Go through the material line by line and copy each one with the word "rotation".

··········

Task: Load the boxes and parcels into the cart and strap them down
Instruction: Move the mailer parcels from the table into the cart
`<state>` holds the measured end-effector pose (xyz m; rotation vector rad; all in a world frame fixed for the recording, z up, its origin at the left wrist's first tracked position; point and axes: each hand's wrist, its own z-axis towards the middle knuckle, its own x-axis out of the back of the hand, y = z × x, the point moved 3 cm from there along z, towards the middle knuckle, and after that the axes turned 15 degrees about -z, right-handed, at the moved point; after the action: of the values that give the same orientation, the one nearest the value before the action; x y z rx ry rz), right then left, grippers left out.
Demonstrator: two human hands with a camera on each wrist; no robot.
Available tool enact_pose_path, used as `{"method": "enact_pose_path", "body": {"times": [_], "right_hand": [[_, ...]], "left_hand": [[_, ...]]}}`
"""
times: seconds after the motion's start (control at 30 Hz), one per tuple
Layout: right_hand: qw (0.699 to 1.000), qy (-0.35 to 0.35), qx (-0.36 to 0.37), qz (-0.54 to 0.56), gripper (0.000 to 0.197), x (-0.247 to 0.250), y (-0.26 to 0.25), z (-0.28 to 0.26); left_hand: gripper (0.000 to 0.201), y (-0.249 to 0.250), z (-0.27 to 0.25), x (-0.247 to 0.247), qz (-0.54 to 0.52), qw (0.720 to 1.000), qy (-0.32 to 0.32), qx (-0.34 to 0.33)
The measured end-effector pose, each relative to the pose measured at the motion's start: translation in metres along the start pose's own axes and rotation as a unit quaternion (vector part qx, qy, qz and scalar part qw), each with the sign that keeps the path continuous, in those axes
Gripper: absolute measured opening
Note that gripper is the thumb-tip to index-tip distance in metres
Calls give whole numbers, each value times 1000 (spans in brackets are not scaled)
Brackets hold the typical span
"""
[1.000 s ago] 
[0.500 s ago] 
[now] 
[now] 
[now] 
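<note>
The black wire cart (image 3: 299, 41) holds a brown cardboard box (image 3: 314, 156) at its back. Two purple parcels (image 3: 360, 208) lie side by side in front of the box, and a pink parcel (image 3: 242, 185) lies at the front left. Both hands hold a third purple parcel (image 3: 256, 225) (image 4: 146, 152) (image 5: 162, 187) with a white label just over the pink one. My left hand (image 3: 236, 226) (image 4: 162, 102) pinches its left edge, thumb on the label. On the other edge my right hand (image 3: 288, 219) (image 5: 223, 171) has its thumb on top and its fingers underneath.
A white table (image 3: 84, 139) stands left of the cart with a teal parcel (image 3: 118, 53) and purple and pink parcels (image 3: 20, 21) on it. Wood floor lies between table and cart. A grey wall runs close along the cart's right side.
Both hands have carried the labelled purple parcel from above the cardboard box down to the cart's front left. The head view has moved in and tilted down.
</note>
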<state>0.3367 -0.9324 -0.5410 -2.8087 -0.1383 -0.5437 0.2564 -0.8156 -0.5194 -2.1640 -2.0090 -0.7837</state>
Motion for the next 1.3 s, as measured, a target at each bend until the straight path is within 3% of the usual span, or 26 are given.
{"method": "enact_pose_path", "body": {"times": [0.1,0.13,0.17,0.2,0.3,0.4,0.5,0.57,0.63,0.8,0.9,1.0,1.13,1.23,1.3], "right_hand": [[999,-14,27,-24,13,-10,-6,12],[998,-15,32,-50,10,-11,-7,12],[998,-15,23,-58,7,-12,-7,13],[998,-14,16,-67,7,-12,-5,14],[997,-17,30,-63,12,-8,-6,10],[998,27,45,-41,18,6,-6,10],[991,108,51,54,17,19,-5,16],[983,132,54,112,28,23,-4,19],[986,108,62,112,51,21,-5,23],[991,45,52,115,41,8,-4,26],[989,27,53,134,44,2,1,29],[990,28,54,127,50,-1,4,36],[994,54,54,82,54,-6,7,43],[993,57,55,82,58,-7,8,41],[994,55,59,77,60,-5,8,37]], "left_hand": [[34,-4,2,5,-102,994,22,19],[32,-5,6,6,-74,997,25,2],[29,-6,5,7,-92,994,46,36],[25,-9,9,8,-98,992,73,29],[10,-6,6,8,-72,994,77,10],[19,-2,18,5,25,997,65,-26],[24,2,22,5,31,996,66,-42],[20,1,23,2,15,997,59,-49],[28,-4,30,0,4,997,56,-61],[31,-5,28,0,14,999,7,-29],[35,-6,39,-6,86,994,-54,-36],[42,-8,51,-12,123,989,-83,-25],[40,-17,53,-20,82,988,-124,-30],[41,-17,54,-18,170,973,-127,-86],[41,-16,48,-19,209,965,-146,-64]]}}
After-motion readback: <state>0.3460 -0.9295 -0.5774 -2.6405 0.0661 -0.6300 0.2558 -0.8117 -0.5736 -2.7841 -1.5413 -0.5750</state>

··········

- Result for this exercise:
`<state>` holds the measured end-effector pose (xyz m; rotation vector rad; all in a world frame fixed for the recording, z up, its origin at the left wrist's first tracked position; point and axes: each hand's wrist, its own z-axis towards the middle knuckle, its own x-axis out of the back of the hand, y = z × x, the point moved 3 cm from there along z, towards the middle knuckle, and after that the axes turned 15 degrees about -z, right-handed, at the moved point; after the action: of the values that give the same orientation, the one nearest the value before the action; x y z rx ry rz), right then left, grippers left out.
The measured end-effector pose, each relative to the pose measured at the motion's start: translation in metres along the start pose's own axes and rotation as a unit quaternion (vector part qx, qy, qz and scalar part qw), each with the sign that keeps the path continuous, in those axes

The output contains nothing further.